The Case of the Vanishing Maharaja: Urdu Travel Literature and Princely Politics in South Asia

25/11/20166:00 pm-7:30 pm
Soorty Lecture Theater

Arzu Center Website
habib.edu.pk/arzu

Abstract of the Talk:
In 1851, the young Tukoji Holkar, Maharaja of Indore, went missing under suspicious circumstances. Some said his mentor and regent wanted him out of the picture. Others speculated that he’d been kidnapped and taken to Calcutta by nefarious colonial agents. The truth was that he’d simply slipped away during a hunt to make a clandestine tour of Delhi, Agra and Haridwar. On his return, Holkar did something that was, at the time, doubly unprecedented for a Persian-speaking court: he wrote a travelogue, and he wrote it in Urdu.
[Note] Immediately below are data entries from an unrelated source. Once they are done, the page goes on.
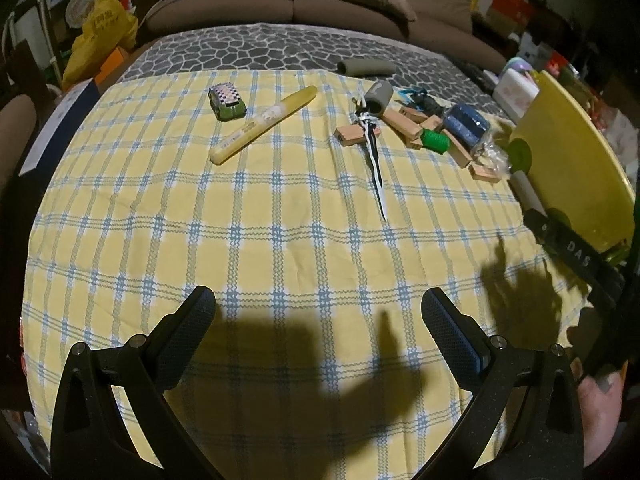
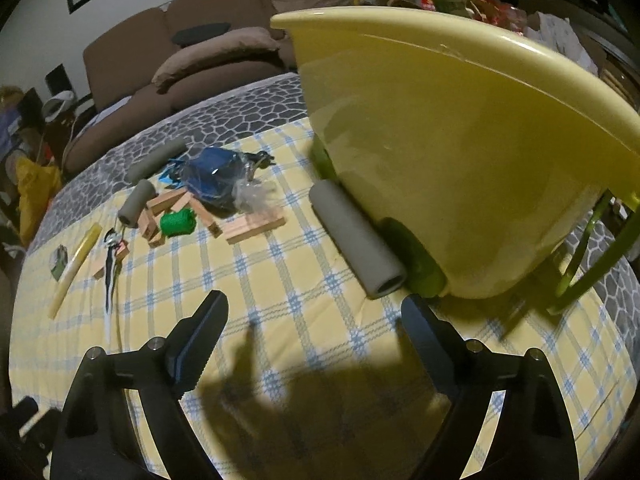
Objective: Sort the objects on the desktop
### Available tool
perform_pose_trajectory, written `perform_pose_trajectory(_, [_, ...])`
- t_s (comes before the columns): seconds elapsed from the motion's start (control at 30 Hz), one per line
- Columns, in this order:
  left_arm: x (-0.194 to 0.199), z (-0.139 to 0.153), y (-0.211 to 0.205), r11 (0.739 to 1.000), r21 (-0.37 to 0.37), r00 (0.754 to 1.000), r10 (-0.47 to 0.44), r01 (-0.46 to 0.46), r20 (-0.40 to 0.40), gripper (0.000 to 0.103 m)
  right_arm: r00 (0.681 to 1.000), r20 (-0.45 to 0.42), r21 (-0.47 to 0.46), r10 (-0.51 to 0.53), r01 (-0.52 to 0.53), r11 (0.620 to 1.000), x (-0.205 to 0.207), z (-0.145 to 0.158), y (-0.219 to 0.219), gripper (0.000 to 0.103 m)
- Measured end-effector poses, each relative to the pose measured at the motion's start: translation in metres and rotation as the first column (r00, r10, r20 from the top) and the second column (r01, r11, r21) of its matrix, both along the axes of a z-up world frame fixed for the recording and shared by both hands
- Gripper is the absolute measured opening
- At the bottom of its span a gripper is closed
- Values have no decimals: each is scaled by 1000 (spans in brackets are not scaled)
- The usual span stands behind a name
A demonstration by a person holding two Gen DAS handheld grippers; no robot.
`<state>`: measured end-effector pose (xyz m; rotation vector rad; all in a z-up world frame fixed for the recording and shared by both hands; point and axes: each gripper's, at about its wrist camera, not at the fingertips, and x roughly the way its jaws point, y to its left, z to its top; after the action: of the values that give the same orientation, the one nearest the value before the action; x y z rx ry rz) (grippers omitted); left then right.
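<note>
Both the left hand-held gripper (image 1: 318, 320) and right hand-held gripper (image 2: 314, 322) hover spread and empty over the bench (image 1: 280, 240); sorting seems barely begun; the grey foam tube (image 2: 356, 240) touches the yellow basin (image 2: 460, 160), probably the bin; next, the right one closes on that tube.

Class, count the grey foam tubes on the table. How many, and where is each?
3: one far back on the dark cloth, one atop the block pile, one beside the yellow tub. The pile might hide others.
</note>
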<state>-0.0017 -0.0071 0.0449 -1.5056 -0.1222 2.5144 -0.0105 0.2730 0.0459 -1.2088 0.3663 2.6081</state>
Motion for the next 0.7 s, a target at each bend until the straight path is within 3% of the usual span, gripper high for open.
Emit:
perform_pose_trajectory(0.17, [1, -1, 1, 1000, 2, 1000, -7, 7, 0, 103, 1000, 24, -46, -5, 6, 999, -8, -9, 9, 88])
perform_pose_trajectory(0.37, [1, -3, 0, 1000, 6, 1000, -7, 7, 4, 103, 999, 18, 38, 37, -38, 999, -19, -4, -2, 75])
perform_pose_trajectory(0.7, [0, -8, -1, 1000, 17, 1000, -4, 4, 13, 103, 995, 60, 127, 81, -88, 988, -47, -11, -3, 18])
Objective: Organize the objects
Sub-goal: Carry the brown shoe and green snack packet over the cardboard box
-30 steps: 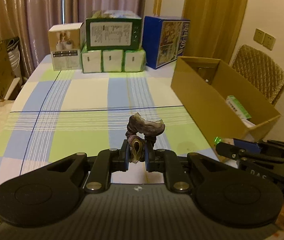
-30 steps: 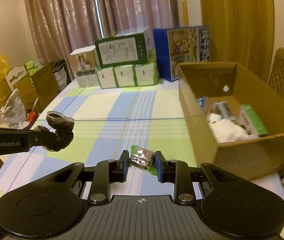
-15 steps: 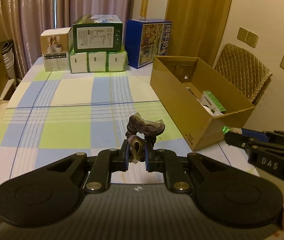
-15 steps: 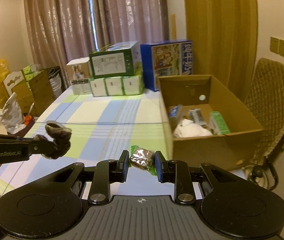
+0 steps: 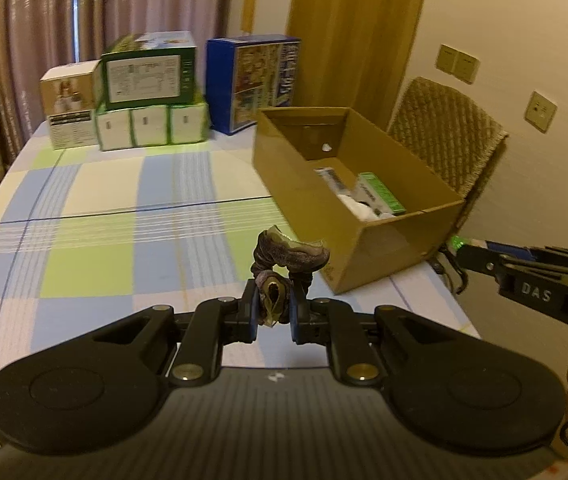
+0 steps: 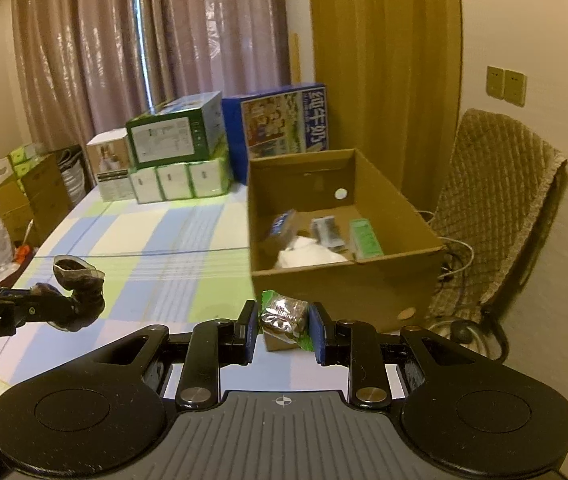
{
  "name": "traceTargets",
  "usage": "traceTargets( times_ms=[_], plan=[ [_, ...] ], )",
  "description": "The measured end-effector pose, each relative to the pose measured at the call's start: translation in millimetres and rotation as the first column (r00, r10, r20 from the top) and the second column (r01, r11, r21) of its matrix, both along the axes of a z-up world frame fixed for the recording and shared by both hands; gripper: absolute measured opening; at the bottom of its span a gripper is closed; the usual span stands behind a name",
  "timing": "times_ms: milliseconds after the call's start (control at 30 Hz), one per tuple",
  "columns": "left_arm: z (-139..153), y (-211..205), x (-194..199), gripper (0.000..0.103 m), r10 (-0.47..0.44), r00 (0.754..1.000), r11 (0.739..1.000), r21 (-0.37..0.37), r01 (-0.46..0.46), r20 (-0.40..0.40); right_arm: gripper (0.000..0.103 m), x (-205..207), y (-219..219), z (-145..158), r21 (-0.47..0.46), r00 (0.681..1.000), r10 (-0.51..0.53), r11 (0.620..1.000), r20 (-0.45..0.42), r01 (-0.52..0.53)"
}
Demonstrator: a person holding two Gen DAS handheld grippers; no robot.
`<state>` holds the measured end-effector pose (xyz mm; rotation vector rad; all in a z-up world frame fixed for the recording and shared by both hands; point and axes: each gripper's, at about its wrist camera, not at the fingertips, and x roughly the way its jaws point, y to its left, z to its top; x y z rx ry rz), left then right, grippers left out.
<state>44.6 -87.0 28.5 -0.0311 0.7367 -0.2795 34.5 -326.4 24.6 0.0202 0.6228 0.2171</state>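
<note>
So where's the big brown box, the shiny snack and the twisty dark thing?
cardboard box (image 6: 348, 284), right wrist view, on its near front wall.
snack packet (image 6: 284, 316), right wrist view, on its shiny middle.
dark scrunchie (image 5: 290, 256), left wrist view, on its upper loop above the fingers.

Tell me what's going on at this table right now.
A person is tidying with two handheld grippers. The left gripper is shut on a dark scrunchie, and the right gripper is shut on a foil snack packet. Both are held above the checked tablecloth, near an open cardboard box already holding several items.
</note>
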Motion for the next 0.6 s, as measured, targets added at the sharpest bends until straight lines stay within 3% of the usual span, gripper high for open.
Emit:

Following his lead, other princes across the region began to write their own, increasingly elaborate travel accounts, also typically in Urdu. By the end of the 19th century, the princely travel account had become a recognizable sub-category of the safarnama genre. This talk will examine how and why princely travel writing appeared in mid-nineteenth century South Asia. Focusing on two narratives in Urdu from 1851, it will argue that the decision to write a travel account – and to do so in Urdu – reflected the princely states’ desire to use literature to stabilize their legitimacy at a time when colonial predations had rendered it increasingly precarious.

About the Speaker:
Daniel Majchrowicz is an Assistant Professor of South Asian Literature and Culture at Northwestern University. He received his PhD from Harvard University in 2015. He is currently at work on two manuscripts. The first is a study of Urdu travel writing from 1830-1950, tentatively titled Travel and the Means to Victory: Travel and Travel Writing in Modern South Asia. The second is a collaborative project aimed at producing a scholarly anthology of Muslim women’s travel writing from across the world, entitled Veiled Voyagers.